Annuities and other guaranteed income products hedge longevity risk 25% to 40% cheaper than do-it-yourself portfolio optimization strategies, writes Bob Seawright. “Thus retirees who purchase an income annuity assure themselves a higher level of consumption and guarantee it as well,” he writes. Research magazine (9/2015)
Bob Seawright, Chief Investment and Information Officer of Madison Avenue Securities goes on to say in the September issue of Research magazine:
“Most “safe withdrawal” analysis assumes safety as something like a 90–95% success rate over a set period of time, commonly 25–30 years and emphasizes that most of the time, this approach should not only work, but should provide significant portfolio growth.
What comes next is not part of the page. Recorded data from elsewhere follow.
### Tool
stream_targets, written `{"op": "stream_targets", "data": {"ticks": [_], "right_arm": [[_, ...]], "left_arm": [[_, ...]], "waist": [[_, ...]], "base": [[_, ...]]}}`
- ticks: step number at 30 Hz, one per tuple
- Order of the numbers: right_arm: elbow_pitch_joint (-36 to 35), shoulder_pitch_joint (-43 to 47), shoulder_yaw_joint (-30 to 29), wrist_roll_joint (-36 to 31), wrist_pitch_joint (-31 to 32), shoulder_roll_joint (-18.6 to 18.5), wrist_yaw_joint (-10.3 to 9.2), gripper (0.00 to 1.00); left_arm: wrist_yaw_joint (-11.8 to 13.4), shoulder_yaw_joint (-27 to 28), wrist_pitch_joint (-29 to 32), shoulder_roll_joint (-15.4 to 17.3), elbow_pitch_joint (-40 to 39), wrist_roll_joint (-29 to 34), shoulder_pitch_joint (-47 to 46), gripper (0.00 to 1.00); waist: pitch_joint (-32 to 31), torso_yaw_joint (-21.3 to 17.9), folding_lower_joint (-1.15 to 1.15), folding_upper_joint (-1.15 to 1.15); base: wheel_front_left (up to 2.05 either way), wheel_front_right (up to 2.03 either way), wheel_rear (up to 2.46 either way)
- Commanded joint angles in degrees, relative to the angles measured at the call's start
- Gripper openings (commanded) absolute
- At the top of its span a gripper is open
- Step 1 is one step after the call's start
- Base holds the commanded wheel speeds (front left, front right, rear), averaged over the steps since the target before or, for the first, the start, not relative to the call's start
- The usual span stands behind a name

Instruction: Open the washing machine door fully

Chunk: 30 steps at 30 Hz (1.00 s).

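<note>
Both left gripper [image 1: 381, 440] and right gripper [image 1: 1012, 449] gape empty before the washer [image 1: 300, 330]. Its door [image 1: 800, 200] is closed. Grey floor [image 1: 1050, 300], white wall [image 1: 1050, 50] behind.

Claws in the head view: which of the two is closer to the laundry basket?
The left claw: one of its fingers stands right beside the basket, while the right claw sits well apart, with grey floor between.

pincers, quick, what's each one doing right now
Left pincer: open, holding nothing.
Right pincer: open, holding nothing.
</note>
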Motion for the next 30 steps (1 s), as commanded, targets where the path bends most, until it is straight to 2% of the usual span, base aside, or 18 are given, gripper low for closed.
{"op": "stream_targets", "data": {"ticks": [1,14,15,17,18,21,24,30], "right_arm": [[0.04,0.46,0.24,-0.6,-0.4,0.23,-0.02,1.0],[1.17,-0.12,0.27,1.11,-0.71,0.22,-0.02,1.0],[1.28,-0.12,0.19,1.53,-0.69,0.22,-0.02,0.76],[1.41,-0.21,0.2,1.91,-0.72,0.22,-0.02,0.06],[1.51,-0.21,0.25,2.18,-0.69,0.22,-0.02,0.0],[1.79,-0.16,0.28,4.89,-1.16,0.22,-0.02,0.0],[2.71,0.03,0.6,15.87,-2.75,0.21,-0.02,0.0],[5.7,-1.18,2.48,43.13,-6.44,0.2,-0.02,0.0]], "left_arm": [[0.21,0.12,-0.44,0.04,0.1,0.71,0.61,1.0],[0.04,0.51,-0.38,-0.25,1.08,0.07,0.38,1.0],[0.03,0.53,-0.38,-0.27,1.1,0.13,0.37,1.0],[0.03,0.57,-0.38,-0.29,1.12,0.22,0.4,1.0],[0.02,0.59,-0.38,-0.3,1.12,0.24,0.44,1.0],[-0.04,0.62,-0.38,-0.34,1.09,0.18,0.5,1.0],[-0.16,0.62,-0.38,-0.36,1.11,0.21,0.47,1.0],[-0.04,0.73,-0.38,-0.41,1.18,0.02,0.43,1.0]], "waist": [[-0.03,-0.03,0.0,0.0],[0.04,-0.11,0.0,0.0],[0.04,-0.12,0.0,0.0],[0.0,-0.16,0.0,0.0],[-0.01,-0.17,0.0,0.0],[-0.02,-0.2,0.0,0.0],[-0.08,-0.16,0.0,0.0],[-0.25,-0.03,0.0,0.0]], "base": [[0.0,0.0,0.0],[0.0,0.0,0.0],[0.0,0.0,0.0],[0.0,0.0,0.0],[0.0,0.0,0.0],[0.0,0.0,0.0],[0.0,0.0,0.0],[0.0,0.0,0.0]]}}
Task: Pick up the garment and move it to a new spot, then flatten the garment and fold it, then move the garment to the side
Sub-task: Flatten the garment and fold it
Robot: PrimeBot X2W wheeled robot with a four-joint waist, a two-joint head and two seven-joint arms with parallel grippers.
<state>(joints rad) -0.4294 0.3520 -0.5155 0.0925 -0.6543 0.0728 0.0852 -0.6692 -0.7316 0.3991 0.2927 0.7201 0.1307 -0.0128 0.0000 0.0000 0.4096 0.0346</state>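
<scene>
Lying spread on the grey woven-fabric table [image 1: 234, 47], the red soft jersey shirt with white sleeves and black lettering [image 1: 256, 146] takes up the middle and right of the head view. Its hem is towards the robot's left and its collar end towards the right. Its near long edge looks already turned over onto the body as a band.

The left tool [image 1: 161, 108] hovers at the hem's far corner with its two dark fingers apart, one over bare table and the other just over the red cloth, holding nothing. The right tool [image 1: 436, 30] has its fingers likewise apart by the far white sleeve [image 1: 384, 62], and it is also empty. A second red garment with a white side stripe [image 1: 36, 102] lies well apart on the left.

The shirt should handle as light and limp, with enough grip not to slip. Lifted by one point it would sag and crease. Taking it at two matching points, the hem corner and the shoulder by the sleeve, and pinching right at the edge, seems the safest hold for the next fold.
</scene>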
However, with the consequences of failure being so high — being destitute at a time in life when vulnerability is at a peak — a 5–10% failure rate (which may be too low given that “100-year floods” seem to happen in the markets at least a couple of times a decade) hardly qualifies as anything like “safe.” Moreover, limiting the analysis to a set period of time is similarly deceptive on account of longevity trends.
Simply put, safe withdrawal approaches emphasize portfolio optimization and the hope for upside over putting safety first. The lure of optimization and our inherent excessive optimism conspire to push us away from guaranteed income options. I think that’s a mistake.”